The Arizona Game and Fish Department (AGFD) would like to have aircraft warning markers on the guy wires of our 40 m and 50 m towers:
"When guy wires are present, AGFD recommends attaching Bird Flight Diverters (BFDs) at spaced intervals along the length of multiple wires. At a minimum, four Aircraft Warning Markers (spherical or cylindrical, 36 inches in diameter) should be placed 10 meters below the apex and BFDs be placed at 10 meter intervals along the length of each outer wires."
In the following, I calculate the spatial separation between the sonics and a ball mounted on the guy wire closest to the sonics.
The sonic is mounted 73" or 1.85 m from the Rohn towers. The sonic boom is at an angle of 30 degrees with respect to the plane of the closest guy wire (PGW).
Thus the sonic is 1.85 m * sin(30 deg) = 0.93 m from the PGW and the horizontal distance of the sonic from the tower in the PGW is 1.85m * cos(60 deg) = 1.6 m.
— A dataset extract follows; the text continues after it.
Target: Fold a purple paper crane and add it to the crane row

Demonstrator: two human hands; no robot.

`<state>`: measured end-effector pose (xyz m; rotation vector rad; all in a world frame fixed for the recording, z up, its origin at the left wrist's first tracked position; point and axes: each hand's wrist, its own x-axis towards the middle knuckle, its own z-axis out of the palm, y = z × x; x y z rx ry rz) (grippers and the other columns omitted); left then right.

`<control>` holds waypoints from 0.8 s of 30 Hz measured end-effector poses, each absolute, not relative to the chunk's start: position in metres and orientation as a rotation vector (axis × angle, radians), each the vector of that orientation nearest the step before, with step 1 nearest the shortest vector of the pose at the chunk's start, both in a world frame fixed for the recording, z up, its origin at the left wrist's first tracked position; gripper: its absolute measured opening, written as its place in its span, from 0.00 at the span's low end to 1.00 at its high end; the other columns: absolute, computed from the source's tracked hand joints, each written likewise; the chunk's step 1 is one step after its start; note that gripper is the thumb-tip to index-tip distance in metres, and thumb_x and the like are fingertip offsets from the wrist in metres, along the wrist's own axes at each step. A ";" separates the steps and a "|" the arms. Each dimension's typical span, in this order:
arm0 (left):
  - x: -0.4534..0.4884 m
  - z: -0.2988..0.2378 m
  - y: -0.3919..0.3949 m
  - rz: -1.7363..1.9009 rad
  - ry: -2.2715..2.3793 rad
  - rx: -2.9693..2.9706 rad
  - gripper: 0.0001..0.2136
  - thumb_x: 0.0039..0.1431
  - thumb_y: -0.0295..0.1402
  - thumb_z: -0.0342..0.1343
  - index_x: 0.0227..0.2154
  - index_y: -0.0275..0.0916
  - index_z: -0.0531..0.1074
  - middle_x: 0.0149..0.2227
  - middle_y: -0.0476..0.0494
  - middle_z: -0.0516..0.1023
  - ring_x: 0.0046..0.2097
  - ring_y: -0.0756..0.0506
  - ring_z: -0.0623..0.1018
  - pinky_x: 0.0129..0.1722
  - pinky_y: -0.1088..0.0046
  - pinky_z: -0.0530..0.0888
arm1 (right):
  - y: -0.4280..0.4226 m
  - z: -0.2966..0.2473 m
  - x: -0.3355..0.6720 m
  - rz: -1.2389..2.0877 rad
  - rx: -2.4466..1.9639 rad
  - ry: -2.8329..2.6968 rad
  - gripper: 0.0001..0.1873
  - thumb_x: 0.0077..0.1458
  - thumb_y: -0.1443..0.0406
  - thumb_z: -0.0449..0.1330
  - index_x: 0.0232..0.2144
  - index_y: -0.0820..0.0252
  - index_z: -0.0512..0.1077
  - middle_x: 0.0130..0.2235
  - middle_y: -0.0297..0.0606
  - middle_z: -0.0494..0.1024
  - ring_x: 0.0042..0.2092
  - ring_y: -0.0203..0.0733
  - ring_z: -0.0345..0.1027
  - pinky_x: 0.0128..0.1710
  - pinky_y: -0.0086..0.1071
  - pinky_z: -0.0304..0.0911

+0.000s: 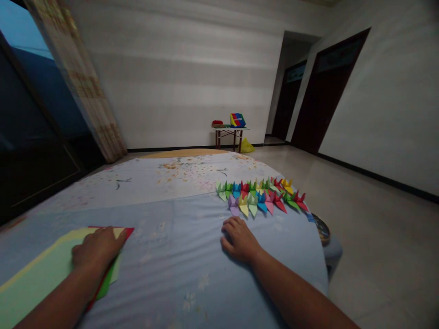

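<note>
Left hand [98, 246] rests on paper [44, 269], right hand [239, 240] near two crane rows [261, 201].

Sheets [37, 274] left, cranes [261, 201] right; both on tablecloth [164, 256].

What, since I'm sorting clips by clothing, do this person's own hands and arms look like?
The left hand and right hand are both bare, without gloves. The left forearm and right forearm show no sleeves, watch, bracelet or cables. Small rings or markings can't be ruled out in this soft picture.
</note>
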<state>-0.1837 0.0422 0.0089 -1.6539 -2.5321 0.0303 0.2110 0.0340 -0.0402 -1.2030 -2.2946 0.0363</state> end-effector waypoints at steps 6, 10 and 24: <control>-0.185 0.010 0.030 0.000 -2.488 -1.677 0.23 0.58 0.45 0.38 0.39 0.36 0.73 0.44 0.33 0.75 0.46 0.36 0.73 0.38 0.65 0.67 | 0.033 -0.044 0.214 0.044 -1.131 -2.294 0.09 0.52 0.65 0.55 0.37 0.60 0.68 0.42 0.44 0.71 0.48 0.48 0.59 0.47 0.41 0.57; -0.195 0.013 0.011 -0.029 -2.467 -1.705 0.27 0.56 0.49 0.39 0.48 0.36 0.69 0.50 0.34 0.72 0.51 0.36 0.70 0.45 0.63 0.65 | 0.036 -0.049 0.217 0.029 -1.103 -2.319 0.09 0.53 0.64 0.55 0.38 0.60 0.68 0.42 0.44 0.71 0.48 0.49 0.59 0.48 0.42 0.57; -0.216 -0.001 -0.027 -0.057 -2.657 -1.818 0.40 0.43 0.52 0.52 0.58 0.37 0.57 0.62 0.30 0.56 0.61 0.29 0.56 0.53 0.44 0.56 | 0.037 -0.051 0.219 -0.030 -1.096 -2.346 0.10 0.53 0.63 0.55 0.38 0.61 0.69 0.43 0.45 0.72 0.48 0.48 0.61 0.48 0.42 0.58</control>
The ball is placed 10 m below the top of the tower and the upper guy is attached 5' = 1.5 m below the top of the tower. Thus the ball is 8.5 m below the top of the outer guy and displaced 0.8*8.5 m = 6.8 m horizontally from the tower. It is displaced 6.8 -1.6 = 5.2 m horizontally from the sonic in the PGW.
Since the sonics are at 5 m height intervals, the best case is a 2.5 m vertical separation between the ball and a sonic. I could refine this with the exact heights of the sonics on each tower, but the spatial separation will be principally defined by the 5.2 m horizontal separation. Thus the best case (maximum) separation is sqrt(0.93^2 + 2.5^2 + 5.2^2) = 5.8 m. The worst case is sqrt(0.93^2 + 5.2^2) = 5.3 m. These only differ by 10%.
Wyngaard calculated the flow distortion caused by a sphere with a potential flow (laminar) model. Note that for a turbulent flow, this model is adequate only upwind of the sphere. Downwind of the sphere, the turbulent wake complicates the flow around the sphere (not to mention periodic shedding of the wakes). Upwind of the sphere, the distortion of the mean flow is on the order of 3/2 (a/r)^3 where a is the radius of the sphere and r is the distance from the center of the sphere. Thus for a 36" diameter sphere, the flow distortion is estimated to be 1e-3 in the worst case and 7e-4 in the best case. These are certainly acceptable levels of flow distortion, but these estimates are only valid upwind of the sphere.